I would like the number of lines in the data that contain the word "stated". Please give that number alone.

[Data items]
◇ ◇ ◇ ◇ ◇ ◇ ◇

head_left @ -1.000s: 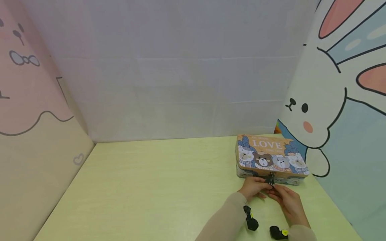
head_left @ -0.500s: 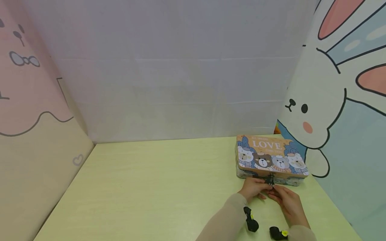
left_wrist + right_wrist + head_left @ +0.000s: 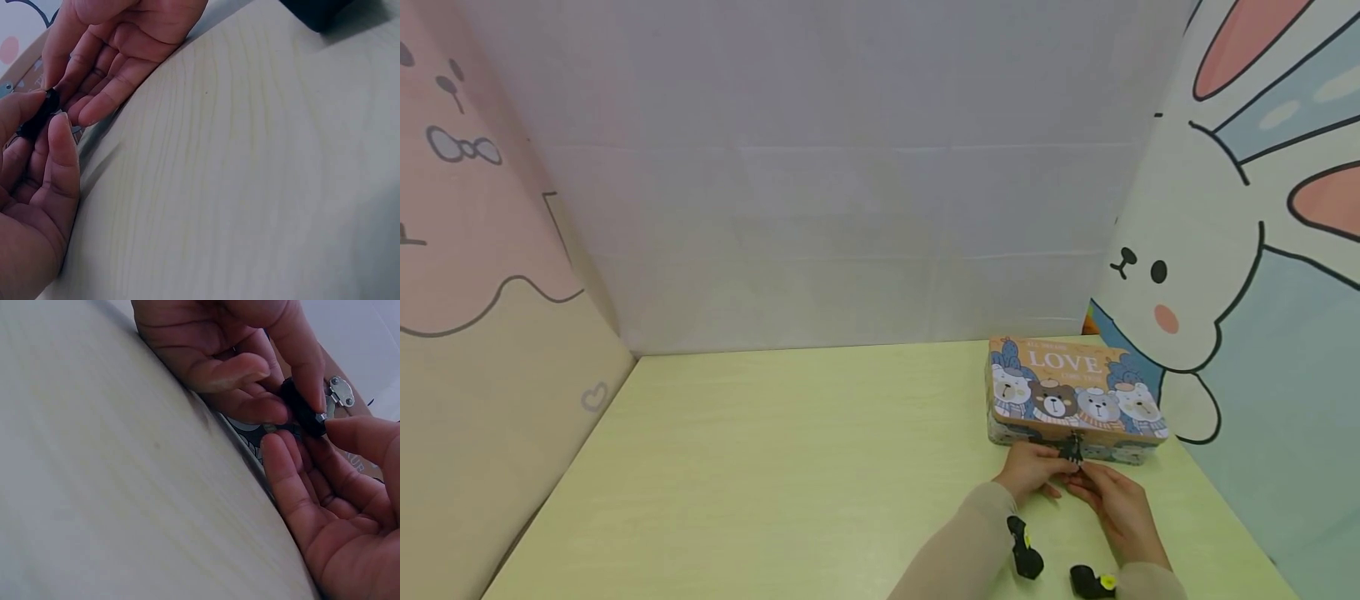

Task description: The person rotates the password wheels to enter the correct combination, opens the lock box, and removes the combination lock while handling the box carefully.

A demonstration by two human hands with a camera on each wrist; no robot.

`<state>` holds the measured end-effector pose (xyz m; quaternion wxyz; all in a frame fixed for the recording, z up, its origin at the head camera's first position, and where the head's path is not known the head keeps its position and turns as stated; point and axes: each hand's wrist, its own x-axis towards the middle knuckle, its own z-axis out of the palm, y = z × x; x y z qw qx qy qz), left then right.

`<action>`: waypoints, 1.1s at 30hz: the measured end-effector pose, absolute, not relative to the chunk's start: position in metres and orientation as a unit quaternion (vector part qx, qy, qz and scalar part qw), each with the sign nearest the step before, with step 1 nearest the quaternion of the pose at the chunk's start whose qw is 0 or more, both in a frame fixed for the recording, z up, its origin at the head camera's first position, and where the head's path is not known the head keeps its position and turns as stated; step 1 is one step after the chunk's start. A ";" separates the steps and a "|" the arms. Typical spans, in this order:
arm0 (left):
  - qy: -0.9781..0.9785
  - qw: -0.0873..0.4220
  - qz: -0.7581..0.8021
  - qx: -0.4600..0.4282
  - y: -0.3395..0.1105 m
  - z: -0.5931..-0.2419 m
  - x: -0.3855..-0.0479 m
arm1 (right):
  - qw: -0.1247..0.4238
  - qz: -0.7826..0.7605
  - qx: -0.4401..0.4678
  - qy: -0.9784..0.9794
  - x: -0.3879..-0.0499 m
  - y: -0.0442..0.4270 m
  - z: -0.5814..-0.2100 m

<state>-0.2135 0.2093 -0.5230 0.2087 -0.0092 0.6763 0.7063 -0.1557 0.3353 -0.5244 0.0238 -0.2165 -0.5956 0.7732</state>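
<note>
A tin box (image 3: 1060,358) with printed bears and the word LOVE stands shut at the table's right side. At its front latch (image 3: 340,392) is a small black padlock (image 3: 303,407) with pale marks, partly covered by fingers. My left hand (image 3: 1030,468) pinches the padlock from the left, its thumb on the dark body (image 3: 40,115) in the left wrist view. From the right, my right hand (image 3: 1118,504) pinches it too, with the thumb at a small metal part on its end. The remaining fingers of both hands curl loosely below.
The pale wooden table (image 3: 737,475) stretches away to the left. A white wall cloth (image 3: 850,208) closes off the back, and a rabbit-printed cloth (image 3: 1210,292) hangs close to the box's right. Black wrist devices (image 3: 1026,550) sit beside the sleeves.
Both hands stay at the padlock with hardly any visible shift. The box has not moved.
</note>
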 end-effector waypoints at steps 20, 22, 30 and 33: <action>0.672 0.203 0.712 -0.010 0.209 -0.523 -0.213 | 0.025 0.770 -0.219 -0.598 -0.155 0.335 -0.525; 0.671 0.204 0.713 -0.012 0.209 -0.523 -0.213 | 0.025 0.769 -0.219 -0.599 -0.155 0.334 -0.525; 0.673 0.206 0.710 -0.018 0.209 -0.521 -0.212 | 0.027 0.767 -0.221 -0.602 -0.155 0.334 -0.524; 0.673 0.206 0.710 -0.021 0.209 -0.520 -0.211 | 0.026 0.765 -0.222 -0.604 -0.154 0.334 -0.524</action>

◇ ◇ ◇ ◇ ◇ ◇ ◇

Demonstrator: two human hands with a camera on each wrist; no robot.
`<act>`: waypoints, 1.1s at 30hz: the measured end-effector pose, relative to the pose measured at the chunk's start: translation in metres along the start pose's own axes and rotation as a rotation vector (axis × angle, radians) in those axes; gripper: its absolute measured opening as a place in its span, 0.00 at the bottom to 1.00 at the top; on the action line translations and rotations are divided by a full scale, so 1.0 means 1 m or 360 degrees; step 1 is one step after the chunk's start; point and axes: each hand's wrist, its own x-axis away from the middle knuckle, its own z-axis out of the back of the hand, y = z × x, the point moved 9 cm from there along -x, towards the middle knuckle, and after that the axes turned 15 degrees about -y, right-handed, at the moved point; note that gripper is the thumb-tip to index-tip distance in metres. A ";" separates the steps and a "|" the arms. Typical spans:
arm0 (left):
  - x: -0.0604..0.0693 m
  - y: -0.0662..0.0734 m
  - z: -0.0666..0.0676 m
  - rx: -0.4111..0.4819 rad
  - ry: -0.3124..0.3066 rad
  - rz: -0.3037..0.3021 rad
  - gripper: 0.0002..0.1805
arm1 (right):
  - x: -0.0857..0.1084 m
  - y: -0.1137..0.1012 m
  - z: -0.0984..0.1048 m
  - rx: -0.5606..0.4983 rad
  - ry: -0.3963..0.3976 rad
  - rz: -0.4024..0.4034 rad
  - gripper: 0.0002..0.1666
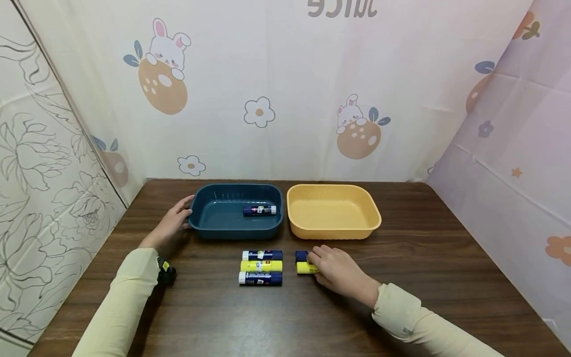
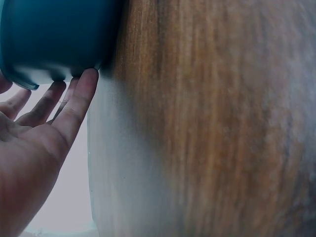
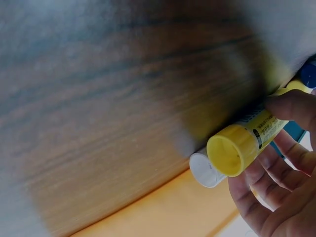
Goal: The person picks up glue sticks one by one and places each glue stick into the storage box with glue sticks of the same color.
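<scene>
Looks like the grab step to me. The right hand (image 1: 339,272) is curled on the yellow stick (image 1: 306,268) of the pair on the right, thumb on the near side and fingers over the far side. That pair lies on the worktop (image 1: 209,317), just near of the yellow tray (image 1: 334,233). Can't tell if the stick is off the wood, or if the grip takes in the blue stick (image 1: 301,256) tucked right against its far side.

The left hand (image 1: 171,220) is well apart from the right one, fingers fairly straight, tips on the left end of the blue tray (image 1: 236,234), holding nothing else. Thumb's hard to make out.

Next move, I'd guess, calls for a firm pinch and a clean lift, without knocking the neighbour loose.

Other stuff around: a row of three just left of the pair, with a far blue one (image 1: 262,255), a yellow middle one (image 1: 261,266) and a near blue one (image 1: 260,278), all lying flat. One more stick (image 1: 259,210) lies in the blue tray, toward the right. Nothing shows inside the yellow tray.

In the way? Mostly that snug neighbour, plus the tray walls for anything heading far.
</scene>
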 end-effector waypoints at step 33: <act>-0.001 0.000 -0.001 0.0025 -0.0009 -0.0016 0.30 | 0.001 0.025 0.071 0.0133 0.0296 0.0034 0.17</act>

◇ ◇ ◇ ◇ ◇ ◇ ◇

Written answer → 2